House Transportation Committee Chairman David Tjepkes, a former state trooper, said the issue requires lawmakers to balance different interests and philosophies. “My personal opinion is that every time the Department of Education brings something like that to us, naturally, we’re going to take a look at it,” he says. “However, if you look at the statistics, the accident and injury ratio for school vehicles is extremely low, which tells you it is a very safe mode of transportation.”
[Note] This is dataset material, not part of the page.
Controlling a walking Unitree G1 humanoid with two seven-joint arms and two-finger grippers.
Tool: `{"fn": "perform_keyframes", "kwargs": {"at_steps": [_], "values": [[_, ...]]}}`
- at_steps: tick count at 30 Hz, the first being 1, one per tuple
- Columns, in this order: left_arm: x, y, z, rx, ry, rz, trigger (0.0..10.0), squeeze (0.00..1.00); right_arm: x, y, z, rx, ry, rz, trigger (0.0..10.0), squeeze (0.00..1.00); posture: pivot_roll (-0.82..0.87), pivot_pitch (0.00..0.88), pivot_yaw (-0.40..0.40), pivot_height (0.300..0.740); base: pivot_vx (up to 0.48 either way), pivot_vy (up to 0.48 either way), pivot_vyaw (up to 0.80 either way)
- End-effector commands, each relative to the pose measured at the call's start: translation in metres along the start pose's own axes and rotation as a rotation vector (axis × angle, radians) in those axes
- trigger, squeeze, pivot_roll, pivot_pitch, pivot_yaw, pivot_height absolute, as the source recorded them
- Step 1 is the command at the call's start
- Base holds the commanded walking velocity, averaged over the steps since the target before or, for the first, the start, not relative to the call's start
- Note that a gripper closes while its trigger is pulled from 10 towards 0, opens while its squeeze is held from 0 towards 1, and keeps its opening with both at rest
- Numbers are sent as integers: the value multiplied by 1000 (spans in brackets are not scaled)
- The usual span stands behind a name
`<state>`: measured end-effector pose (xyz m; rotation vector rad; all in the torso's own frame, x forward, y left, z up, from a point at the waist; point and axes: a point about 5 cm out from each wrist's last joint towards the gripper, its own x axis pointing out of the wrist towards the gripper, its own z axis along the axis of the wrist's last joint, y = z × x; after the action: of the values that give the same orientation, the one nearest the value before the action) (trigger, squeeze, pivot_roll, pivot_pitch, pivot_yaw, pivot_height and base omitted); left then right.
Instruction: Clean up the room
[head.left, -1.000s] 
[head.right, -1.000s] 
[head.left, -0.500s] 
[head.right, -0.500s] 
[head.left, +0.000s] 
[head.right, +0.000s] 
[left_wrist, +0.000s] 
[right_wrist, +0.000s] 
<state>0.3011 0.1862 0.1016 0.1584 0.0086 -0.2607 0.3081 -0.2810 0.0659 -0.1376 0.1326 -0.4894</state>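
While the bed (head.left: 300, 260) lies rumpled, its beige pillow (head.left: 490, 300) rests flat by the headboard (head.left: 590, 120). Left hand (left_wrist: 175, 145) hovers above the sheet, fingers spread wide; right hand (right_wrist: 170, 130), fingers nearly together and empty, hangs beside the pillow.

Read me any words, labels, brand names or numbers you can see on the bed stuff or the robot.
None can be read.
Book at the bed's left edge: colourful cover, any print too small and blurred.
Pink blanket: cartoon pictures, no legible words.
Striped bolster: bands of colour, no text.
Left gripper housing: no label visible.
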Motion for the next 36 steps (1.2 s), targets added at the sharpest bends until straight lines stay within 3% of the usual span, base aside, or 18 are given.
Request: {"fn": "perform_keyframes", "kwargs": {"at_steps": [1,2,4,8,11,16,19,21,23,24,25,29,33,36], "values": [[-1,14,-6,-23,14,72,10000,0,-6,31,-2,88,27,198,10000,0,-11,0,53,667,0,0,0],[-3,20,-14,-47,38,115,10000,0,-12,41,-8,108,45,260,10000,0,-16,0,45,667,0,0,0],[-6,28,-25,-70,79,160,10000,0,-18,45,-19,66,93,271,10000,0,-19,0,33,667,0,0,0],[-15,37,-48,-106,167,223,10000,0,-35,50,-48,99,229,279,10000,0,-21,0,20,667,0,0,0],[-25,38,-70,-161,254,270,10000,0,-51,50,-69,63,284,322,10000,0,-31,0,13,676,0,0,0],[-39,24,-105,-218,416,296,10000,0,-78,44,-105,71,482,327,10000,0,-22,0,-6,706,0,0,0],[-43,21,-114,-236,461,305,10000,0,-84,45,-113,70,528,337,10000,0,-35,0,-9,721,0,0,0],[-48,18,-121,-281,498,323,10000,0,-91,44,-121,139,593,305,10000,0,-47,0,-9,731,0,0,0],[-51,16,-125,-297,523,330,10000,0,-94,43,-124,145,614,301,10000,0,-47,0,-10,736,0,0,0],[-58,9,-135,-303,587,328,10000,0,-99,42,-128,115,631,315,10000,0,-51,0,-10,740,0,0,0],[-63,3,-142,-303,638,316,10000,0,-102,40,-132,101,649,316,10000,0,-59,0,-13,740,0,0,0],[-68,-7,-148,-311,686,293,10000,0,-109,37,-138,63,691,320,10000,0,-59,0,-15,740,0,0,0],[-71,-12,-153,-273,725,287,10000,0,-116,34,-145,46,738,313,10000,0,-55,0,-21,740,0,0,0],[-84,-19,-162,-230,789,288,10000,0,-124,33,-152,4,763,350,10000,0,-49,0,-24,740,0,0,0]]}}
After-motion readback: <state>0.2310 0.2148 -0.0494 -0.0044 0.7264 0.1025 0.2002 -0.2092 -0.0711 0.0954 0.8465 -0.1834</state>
Meanwhile, he points out, increasing inspections will require more inspectors — and increase districts’ costs. “You have to ask yourself, ‘Is that really the best way to go? Some people think the state is only one that knows how to inspect buses but you can set standards for local districts that they can follow. And, they may be under more pressure than anyone to make sure children are transported safely,” he says. “Any responsible school administrator, board or (transportation professionals), you have to cut those people some slack because they are certainly going to make wise decisions, too.”
Christensen notes that local districts are already bound by law to inspect buses once every 12 months, meaning buses are inspected three times each year “yet our guys still find some very bad problems.”
Gov. Terry Branstad has not taken a position on the proposed legislation, according to communications director Tim Albrecht.